I would discount the legends of founders or lawgivers or redeemers being light skinned just because their status as gods and heroes seems to require that characteristic because the founders and gods are "pure".
I wonder if deep ocean current (set and drift) could be calculated for period around 200 A.D.
I doubt it's changed in such a short geographic period of time.
No writing either. They kept records using knotted threads.
Even their architectural prowess was matched millennia earlier by the Egyptians and Romans and surpassed by Medieval Arabs.
Gee... since the folks in that region don't bow toward the East and pray several times a day, I guess we can rule out friendly Muslim adventurers....

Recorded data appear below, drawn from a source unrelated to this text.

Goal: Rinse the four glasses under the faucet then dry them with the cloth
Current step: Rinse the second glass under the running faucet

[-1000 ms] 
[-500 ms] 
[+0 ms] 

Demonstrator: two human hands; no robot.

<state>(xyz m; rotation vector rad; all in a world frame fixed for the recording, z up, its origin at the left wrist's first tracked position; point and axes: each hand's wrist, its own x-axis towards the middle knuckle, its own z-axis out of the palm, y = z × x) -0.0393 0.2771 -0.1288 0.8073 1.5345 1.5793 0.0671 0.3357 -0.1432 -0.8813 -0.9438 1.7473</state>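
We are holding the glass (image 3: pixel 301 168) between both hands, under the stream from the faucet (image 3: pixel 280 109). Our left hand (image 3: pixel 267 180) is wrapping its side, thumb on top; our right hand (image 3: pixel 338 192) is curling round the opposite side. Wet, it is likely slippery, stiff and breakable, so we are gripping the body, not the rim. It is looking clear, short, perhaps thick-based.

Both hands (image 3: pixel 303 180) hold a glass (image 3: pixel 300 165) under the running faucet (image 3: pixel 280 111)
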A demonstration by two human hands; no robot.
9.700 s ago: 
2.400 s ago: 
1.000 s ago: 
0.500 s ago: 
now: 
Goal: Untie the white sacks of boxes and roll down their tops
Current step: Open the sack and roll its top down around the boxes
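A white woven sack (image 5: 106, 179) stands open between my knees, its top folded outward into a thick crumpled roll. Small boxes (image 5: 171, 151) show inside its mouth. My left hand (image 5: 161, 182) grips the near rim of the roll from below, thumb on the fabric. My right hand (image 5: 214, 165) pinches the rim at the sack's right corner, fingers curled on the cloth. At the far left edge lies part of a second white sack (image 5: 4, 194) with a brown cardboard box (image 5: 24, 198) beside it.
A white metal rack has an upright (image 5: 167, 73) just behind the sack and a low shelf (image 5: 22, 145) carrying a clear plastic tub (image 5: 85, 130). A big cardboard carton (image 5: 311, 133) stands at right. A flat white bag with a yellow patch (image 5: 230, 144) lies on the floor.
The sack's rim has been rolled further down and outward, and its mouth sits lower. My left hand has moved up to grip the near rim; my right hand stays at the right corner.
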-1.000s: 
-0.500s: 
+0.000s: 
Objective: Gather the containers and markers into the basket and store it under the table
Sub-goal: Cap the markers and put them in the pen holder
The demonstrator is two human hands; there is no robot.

Do a google for Pedro Cieza de León. He seems to be the one who discovered and gave the earlier accounts.
NFP
It's easy to see where the Inca got their stone-cutting skills from. Funny that all these advanced, high-altitude civilizations in South America... got their beginnings in the fetid jungles.
"After all, the Old World had bows and arrows in the late Paleolithic (thousands of years ago), but the invention appears to have not reached the New World until about 800AD."
So, if we accept the Bering land bridge theory, those who crossed 15,000 years ago didn't bring the bow with them?
Some Spaniards and Italians have dark skin due to Moorish occupation.
Correct. They brought the spear. They had other weapons as well.
Some Moors have dark skins due to Italian and Spanish occupation.
"Correct. They brought the spear. They had other weapons as well."
I marvel, as I remember my sons making bows for themselves from materials scrounged around the house, from around the age of five or so.
It boggles my mind: how could intelligent men go so many millenia (100 or more?) without that particular light bulb coming on?
You can see that in the upper classes of Mexico today. It seems that the rich men tend to choose blonde-haired, blue-eyed wives.